Маркиз говорил так сердечно, и на его благородном лице отражалась такая явная доброжелательность, что Микеле, затронутый за живое, не выдержал и наивно высказал ему свои чувства.
— Боюсь, — сказал он, — что ваша светлость желает подбодрить меня и потому проявляет ко мне больше снисхождения, чем я заслуживаю, ибо я не допускаю мысли, что вы способны унизиться до насмешки над молодым художником, едва начавшим свой трудовой путь.
— Боже меня сохрани, мой юный мэтр! — ответил господин Ла-Серра, с неотразимой чистосердечностью протягивая Микеле руку. — Я так хорошо знаю и уважаю вашего отца, что заранее был расположен в вашу пользу, в этом я должен сознаться, но совершенно искренно могу подтвердить, что ваши произведения обнаруживают сноровку и предвещают талант. Видите, я совсем не захваливаю вас, вы делаете еще немало ошибок, как по неопытности, так и, быть может, вследствие чересчур пылкого воображения, но у вас есть вкус и оригинальность, и то и другое нельзя ни приобрести, ни утратить. Трудитесь, трудитесь, наш юный Микеланджело, и вы оправдаете прекрасное имя, которое носите.
— А другие разделяют ваше мнение, господин маркиз? — спросил Микеле, страстно желая при этом услышать имя княжны.
— Мое мнение, я думаю, разделяют все. Ваши недостатки критикуют снисходительно, ваши достоинства хвалят искренно; никто не удивляется вашим блестящим способностям, узнав, что вы уроженец Катавии и сын Пьетранджело Лаворатори, прекрасного работника, энергичного и сердечного человека. Мы все здесь добрые патриоты, всегда радуемся успеху земляка и великодушно готовы во всем помогать ему. Мы так ценим всех, кто родился на нашей земле, что не хотим больше знать никаких сословных различий; дворяне ли мы, земледельцы, рабочие или художники, мы забыли наши прежние родовые пережитки и дружно стремимся к народному единению.
«Вот как, — подумал Микеле, — маркиз заговорил со мной о политике! Но я не знаю его убеждений. Быть может, если он догадался о чувствах княжны, он будет стараться погубить меня. Лучше не доверить ему».
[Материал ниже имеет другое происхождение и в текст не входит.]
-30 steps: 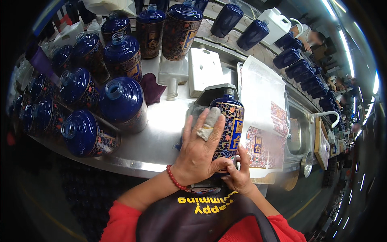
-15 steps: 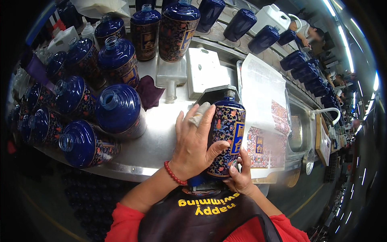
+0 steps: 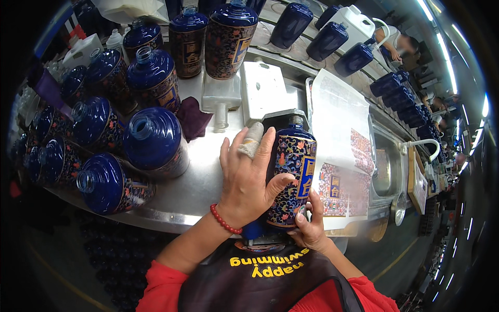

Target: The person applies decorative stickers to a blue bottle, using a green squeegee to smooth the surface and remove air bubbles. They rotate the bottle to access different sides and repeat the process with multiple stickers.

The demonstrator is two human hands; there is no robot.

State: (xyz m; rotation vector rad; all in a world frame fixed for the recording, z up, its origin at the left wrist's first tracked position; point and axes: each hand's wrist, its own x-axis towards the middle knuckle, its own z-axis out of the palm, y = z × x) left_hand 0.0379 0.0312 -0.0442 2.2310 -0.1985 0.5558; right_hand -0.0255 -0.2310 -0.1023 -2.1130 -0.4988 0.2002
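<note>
I see a floral blue bottle (image 3: pixel 292 164) — right hand (image 3: pixel 312 229) pinching it low, left hand (image 3: pixel 245 184) spread alongside — tabletop (image 3: pixel 204 166) room left, paper (image 3: pixel 335 114) right.

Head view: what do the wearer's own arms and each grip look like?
Red sleeves leave the forearms bare. On the left grip, a whitish, cloth-like cover sheathes the middle finger, and a red beaded bracelet circles the wrist. The right grip is ungloved, with nothing visible worn.
</note>
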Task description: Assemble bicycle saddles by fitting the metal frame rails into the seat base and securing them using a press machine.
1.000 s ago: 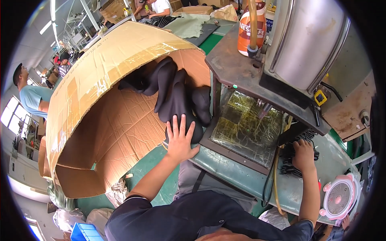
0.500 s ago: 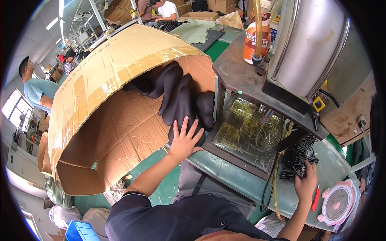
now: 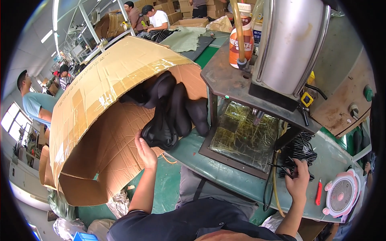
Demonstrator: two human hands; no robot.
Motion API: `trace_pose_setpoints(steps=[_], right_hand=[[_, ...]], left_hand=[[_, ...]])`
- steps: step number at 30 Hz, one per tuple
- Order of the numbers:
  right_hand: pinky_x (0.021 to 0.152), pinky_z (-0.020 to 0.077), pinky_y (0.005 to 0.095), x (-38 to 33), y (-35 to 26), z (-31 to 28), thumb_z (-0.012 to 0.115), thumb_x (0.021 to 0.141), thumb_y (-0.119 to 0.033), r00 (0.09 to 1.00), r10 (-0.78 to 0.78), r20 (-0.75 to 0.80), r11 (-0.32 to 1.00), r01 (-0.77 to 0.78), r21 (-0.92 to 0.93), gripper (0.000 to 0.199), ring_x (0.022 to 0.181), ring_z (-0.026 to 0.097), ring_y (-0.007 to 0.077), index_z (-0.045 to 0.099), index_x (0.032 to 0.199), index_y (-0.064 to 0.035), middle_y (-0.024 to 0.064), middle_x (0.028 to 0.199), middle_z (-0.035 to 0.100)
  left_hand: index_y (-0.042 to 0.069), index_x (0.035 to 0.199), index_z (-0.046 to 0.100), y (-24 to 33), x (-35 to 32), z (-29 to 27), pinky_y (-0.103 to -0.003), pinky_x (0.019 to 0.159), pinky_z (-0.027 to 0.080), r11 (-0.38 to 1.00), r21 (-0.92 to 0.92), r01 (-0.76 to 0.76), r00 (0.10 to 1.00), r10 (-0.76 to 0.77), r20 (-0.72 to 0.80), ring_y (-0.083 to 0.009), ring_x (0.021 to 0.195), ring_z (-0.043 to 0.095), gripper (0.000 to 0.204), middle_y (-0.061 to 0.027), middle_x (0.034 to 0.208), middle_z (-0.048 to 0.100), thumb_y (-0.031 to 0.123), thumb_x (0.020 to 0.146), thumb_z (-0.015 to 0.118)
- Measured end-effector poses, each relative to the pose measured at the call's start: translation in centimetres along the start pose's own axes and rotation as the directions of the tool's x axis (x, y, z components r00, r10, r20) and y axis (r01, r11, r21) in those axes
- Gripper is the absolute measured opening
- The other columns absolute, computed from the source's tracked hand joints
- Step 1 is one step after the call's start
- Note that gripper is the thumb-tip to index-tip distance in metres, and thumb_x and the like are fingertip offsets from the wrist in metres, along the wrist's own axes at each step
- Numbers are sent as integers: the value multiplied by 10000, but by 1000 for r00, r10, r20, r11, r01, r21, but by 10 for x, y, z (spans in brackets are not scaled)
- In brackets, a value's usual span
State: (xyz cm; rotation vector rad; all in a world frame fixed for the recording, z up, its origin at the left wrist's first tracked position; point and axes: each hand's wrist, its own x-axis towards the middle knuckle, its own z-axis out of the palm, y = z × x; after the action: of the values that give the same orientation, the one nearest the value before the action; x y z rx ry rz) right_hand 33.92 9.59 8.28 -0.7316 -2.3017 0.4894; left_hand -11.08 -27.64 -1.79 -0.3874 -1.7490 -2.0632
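Where the green surface (image 3: 241, 182) meets the body, the right hand (image 3: 298, 182) is seen at four o'clock, its grip clamped on a bundle of black straps (image 3: 298, 150) lying just beyond it toward twelve. At nine o'clock the left hand (image 3: 145, 152) is laid open against a black moulded piece (image 3: 161, 132), whose long axis runs toward one o'clock into the cardboard box (image 3: 100, 120). Farther off, a metal press (image 3: 287, 48) is mounted.

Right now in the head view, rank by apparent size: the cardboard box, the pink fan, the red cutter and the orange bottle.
1. cardboard box, by far the largest.
2. orange bottle and pink fan: look alike, and the fan lies nearer the camera, so unranked.
3. red cutter, smallest.
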Motion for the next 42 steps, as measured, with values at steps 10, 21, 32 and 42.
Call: trace_pose_setpoints(steps=[10, 21, 32, 42], right_hand=[[589, 458, 302, 3, -24, 28, 768, 712, 87, 994, -60, 94, 978, 39, 206, 522, 689, 515, 176, 690, 1218, -17, 66, 867, 483], [638, 464, 256, 10, -46, 49, 693, 665, 115, 985, -110, 136, 905, 42, 422, 518, 716, 536, 129, 655, 1169, 6, 73, 988, 622], [534, 357, 230, 7, -71, 62, 828, 661, 30, 972, -128, 199, 928, 46, 370, 549, 574, 426, 69, 701, 1194, 1, 39, 927, 651], [547, 380, 243, -9, -66, 87, 969, 689, -134, 958, -52, 281, 922, -62, 382, 672, 581, 434, 77, 718, 1305, -34, 12, 859, 556]], left_hand=[[-12, 1281, 681, -7, 24, -67, -401, 1053, 558, 800, -460, 386, 893, -449, -30, -266, 1148, 703, 408, -113, 1214, 744, -25, 880, 608], [37, 1346, 667, 24, -68, 45, -370, 1085, 508, 758, -90, 646, 577, -408, 708, -250, 1179, 653, 609, -110, 1253, 701, -27, 744, 725], [28, 1343, 647, 28, -112, 129, -444, 1056, 523, 949, 96, -299, 581, 101, 808, -418, 1238, 619, 462, -195, 1322, 611, 84, 888, 709], [-18, 1375, 613, 23, -120, 129, -427, 1107, 485, 978, 27, -205, 609, 105, 786, -419, 1267, 616, 507, -231, 1370, 608, 25, 872, 667]])
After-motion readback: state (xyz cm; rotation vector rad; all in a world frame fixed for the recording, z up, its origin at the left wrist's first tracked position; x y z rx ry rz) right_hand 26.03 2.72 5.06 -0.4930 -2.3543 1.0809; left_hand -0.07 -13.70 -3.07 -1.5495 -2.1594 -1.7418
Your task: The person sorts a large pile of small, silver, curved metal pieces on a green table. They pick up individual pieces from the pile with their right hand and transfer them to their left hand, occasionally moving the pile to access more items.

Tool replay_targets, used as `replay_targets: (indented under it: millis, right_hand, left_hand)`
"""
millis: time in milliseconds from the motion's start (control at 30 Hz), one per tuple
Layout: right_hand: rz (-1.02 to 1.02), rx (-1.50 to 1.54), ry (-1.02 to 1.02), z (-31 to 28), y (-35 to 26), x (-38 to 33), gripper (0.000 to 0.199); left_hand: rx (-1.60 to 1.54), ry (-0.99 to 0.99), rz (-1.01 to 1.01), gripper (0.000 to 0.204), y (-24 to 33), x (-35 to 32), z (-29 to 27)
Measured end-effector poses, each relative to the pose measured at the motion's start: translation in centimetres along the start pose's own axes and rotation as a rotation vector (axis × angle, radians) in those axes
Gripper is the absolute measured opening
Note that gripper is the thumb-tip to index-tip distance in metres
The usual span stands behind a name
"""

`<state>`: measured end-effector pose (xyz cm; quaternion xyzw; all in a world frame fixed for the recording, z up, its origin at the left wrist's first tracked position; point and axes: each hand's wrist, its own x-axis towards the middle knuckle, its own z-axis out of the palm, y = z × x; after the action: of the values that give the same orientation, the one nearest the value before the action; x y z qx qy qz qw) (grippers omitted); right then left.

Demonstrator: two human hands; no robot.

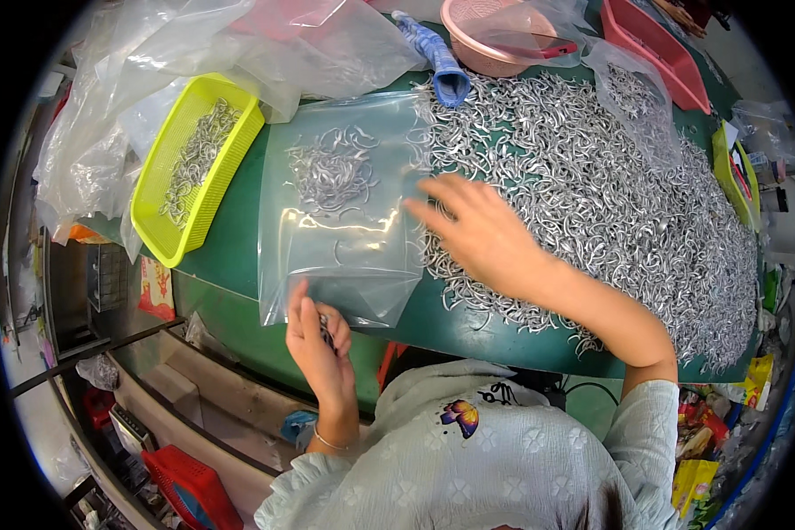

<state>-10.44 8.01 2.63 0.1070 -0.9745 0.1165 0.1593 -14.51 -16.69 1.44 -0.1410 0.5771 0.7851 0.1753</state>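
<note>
A large pile of small curved silver metal pieces (583, 168) covers the right part of the table. Left of it lies a clear plastic bag (278, 212), flat, with a cluster of silver pieces (331, 172) showing inside or under the film; I cannot tell which. My left hand (320, 340) is by the bag's near edge, its fingers curled around a few silver pieces that show only in part. Stretched across from the right, my right hand (481, 231) has its fingers apart over the border between bag and pile, slightly blurred, and nothing shows in them.
A yellow-green basket (246, 132) with silver pieces stands left of the bag. Along the back are loose plastic bags (177, 44), a blue patterned sleeve (433, 53), a pink round basket (455, 35) and a pink tray (658, 57). A small green basket (738, 181) sits at the right edge.
</note>
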Motion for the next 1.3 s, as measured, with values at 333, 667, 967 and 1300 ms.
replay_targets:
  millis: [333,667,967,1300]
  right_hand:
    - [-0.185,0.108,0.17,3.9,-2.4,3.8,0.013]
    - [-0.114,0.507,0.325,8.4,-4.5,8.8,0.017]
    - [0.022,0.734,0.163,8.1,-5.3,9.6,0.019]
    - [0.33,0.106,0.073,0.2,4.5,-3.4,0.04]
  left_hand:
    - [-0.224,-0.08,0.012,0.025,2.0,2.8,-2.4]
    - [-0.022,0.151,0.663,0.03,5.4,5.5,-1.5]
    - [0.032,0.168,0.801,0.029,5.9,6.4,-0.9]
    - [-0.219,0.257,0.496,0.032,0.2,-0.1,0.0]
— Смею ли я спросить у вашей светлости, — продолжал он, — удостоила ли княжна Пальмароза взглянуть на мои картины и не очень ли она недовольна ими?
— Княжна в восторге, можете не сомневаться, дорогой мэтр, — с большой сердечностью ответил маркиз, — и знай она, что вы здесь, сама сказала бы вам это. Но она слишком занята сейчас, чтобы вы могли подойти к ней с вопросом. Завтра вы, несомненно, услышите от нее похвалы, которых заслуживаете, и ничего не потеряете от такой небольшой отсрочки… Кстати, — прибавил, оборачиваясь к Микеле, маркиз, уже готовый уйти, — не хотите ли все же посмотреть мои китайские рисунки и другие картины? Они не лишены кое-каких достоинств. Я буду рад видеть вас у себя. Мой загородный дом в двух шагах отсюда.
Микеле поклонился в знак благодарности и согласия, но хотя любезность маркиза должна была бы польстить ему, он почувствовал себя грустным и даже подавленным. Да, маркиз явно не ревновал к нему. Он не проявлял даже ни малейшей тревоги.